В мире ангсоца думать — значит совершать абсолютное преступление, содержащее в себе все остальные, — мыслепреступление; любить — значит подымать руку на священные устои Океании, цивилизации, построенной на ненависти. Условием существования сверхтоталитарной власти в Океании с иерархической пирамидальной структурой во главе с таинственным Старшим Братом становится постоянно разжигаемая и ставшая жизненным укладом наука ненависти — с ее праздниками, когда на участников нападает "исступленное желание убивать, терзать, крушить лица молотом". Умело спровоцированные, "люди гримасничали и вопили, превращались в сумасшедших. При этом ярость была абстрактной и ненацеленной, ее можно было повернуть в любую сторону, как пламя паяльной лампы". Природа человека изменена настолько, что задета даже специфика пола и возраста: именно женщины, и главным образом молодые, становятся самыми фанатичными приверженцами партийной идеологии, "глашателями лозунгов, добровольными шпионами и вынюхивателями ереси"; именно дети быстрее и охотнее всего превращаются в необузданных маленьких дикарей, шпионящих за родными в упорном стремлении поймать их на идейной невыдержанности и мыслепреступлении. "Теперь почти все дети ужасны… Стало обычным делом, что тридцатилетние люди боятся своих детей".
Уничтожение памяти, фальсификация прошлого и настоящего, подтасовки (в общегосударственном масштабе) любых статистических и вообще документальных данных, подгонка фактов вчерашнего дня под идеологическую концепцию сегодняшнего, ложная имитация социально-политической действительности лишают человека какой бы то ни было определенности бытия. "Двоемыслие" как официально принятый образ мыслей, означающий безмятежную готовность каждого в любую минуту поменять местами правду и ложь с тем, чтобы не различать их вовсе; "новояз" как официально принятый в верхних эшелонах власти язык, обслуживающий идеологию ангсоца и призванный максимально сузить горизонты мысли, а также лишить речь многообразия и оттенков смысла; наука ненависти с ее практическими упражнениями оставляли человеку весьма ограниченный набор переживаний. "Сегодня есть страх, ненависть и боль, но нет достоинства чувств, нет ни глубокого, ни сложного горя…"
Чистки и распыления, ставшие необходимой частью общегосударственной механики, призрачность бытия, грозящего небытием, задавленные или извращенные инстинкты, скудость материального существования призваны создать новый генотип человечества — правоверных людей-манекенов, не способных даже на "лицепреступления", то есть на отличное от официального выражение лица.

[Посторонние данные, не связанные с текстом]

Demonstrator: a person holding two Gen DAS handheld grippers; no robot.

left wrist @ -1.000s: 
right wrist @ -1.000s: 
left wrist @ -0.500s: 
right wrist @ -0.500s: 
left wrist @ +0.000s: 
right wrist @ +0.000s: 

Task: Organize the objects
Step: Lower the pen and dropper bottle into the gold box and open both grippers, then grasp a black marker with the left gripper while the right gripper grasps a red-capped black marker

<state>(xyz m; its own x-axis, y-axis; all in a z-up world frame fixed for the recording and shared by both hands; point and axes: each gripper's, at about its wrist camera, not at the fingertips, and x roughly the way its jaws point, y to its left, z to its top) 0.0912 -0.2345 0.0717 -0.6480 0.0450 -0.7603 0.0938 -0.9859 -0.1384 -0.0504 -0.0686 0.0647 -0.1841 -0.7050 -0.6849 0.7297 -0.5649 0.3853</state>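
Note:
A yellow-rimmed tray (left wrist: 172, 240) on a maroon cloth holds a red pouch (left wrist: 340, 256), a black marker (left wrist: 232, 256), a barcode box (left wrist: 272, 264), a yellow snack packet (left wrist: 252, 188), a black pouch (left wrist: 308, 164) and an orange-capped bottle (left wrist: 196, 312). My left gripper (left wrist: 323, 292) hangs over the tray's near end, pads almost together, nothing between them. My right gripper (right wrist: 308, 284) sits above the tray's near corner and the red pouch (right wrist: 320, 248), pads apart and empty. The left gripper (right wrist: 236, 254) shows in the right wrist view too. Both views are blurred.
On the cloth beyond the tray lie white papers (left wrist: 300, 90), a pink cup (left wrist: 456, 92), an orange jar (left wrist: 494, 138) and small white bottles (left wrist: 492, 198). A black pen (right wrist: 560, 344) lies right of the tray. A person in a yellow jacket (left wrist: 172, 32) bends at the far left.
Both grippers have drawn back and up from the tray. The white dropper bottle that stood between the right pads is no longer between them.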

Жизнь, лишенная положительного нравственного содержания, стала, по описанию Оруэлла, тем самым "неслыханным, подленьким" развратом (о необходимости которого твердил Петр Верховенский), "когда человек обращается в гадкую, трусливую, жестокую, себялюбивую мразь"."…Вот чего надо! А тут еще "свеженькой кровушки, чтобы попривык", — добавляет наш "мошенник, а не социалист".
Творцы английского социализма (ангсоца) преуспели в выполнении такой задачи, судя по их зыбкой и непрерывно меняющейся истории, всего за тридцать лет.
Однако герои романа Оруэлла чиновник Минправа (Министерства правды, занимающегося подгонкой вчерашнего дня под конъюнктуру сегодняшнего) Уинстон Смит и его возлюбленная Джулия, которым любовь на краткий миг возвратила нравственное освобождение, здравый смысл и дар полноценной, а не унифицированной речи, питают опасные иллюзии. Они знают, что их счастье не бесконечно, что они ходят по краю пропасти и — рано или поздно — их все равно разлучат. Но, надеясь на свою любовь, они уверяют друг друга, что пытки и насилия не способны лишить их чувства. "Ты представляешь, как мы будем одиноки? Когда нас заберут, ни ты, ни я ничего не сможем друг для друга сделать, совсем ничего. Если я сознаюсь, тебя расстреляют, не сознаюсь — расстреляют все равно. Что бы я ни сказал и ни сделал, о чем бы ни умолчал, я и на пять минут твою смерть не отсрочу. Я даже не буду знать, жива ты или нет, — и ты не будешь знать. Мы будем бессильны полностью. Важно одно — не предать друг друга… важно только чувство. Если меня заставят разлюбить тебя — вот будет настоящее предательство".
И вот иллюзии: "Этого они не могут. Этого они как раз и не могут. Сказать что угодно что угодно — они тебя заставят, но поверить в это не заставят. Они не могут в тебя влезть… Если ты чувствуешь, что оставаться человеком стоит — пусть это ничего не дает, — ты все равно их победил".